Нет, я не знал Штебленка и не очень-то задумывался над тем, кто и как подстерег его, когда он шел через Шарую рощу. Ясно, что повесили его не обиженные самогонщики. Самогонщики могут клясть, призывать на голову своего недруга лихоманку, трясучку, тиф, холеру, всякие редкие, даже неприличные болезни, но никогда не накинут на шею петлю. Петлю накинули лесные бандюги, привычные к таким делам, недавние полицаи и каратели. Только они могли это сделать.
Выходило так, что в этой самой Шарой роще вместе со смертью почти не знакомого мне Штебленка была решена и моя судьба, потому что сейчас я занимал его место и должен был продолжать то, чего он не успел сделать. Оказывается, мы с ним стояли на одних мостках, однако не знали этого.

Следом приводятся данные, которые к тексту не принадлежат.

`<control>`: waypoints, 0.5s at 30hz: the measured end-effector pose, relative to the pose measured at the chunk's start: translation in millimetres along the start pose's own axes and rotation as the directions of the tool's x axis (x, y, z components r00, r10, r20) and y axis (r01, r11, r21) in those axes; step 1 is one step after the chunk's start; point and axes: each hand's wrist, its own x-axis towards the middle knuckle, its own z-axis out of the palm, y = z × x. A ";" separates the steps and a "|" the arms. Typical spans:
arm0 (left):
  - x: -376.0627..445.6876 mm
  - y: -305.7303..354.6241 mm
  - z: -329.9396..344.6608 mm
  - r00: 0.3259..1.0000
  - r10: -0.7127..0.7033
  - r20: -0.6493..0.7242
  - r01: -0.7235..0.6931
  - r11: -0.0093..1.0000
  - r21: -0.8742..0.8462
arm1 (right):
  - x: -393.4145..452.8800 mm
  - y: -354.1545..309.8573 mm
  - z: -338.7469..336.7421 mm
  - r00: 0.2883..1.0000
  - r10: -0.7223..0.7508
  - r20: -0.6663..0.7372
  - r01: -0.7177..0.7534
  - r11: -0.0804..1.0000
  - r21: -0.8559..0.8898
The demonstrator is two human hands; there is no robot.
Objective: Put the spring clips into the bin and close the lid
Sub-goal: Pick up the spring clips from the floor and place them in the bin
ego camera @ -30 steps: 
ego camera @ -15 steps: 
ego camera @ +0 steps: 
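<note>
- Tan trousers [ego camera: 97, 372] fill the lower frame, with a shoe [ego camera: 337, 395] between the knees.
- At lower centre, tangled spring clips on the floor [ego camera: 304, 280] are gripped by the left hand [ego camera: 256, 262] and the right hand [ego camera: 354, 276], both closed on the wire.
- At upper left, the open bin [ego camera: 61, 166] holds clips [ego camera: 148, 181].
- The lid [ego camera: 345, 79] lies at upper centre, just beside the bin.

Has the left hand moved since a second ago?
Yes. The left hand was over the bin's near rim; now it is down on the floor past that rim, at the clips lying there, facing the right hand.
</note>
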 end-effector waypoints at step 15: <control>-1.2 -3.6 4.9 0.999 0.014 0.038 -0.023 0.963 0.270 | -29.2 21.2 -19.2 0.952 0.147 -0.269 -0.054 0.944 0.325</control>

Я еще раз взглянул на черный сук. Мне показалось, что он стал ниже и когтистее. Инстинктивно я подтянул к себе карабин, передернул затвор. Прохладный сумеречный ветерок потянул по роще, жесткие дубовые листья коротко проскрежетали, сорвалось еще несколько желудей. На дальний суховершинный дубок сел ворон, черный крук, самая мрачная и зловещая птица в Полесье, прокричал что-то, как испорченный репродуктор, и замахал крыльями. Круков развелось в наших лесах, как никогда, они бродили по местам боев, проверяли, где размыло дождем поспешно устроенные фронтовые могилы.
Через несколько секунд сидор подпрыгивал на моей спине в такт неровной походке, а карабин, взятый под мышку, высматривал дулом дорогу. Сумерки быстро вползали в лес, тень накрывала просеку, которая вела к Глухарам.
«Почему они повесили именно Штебленка? — размышлял я, оглядываясь по сторонам. — Потому, что он «ястребок»? Но Попеленко жив. И, кажется, не очень-то боится. Раз в месяц отправляется в Ожин за «усиленным питанием». Спит по ночам, не опасаясь, что однажды ночью ему высадят окна и двери и попросят пройтись до ближайшего леска…
Черный крук пронесся над моей головой, со свистом разрезая воздух большими, сильными крыльями. Он прокричал что-то, словно по жести процарапал когтями, и полетел к какой-то одному ему известной цели.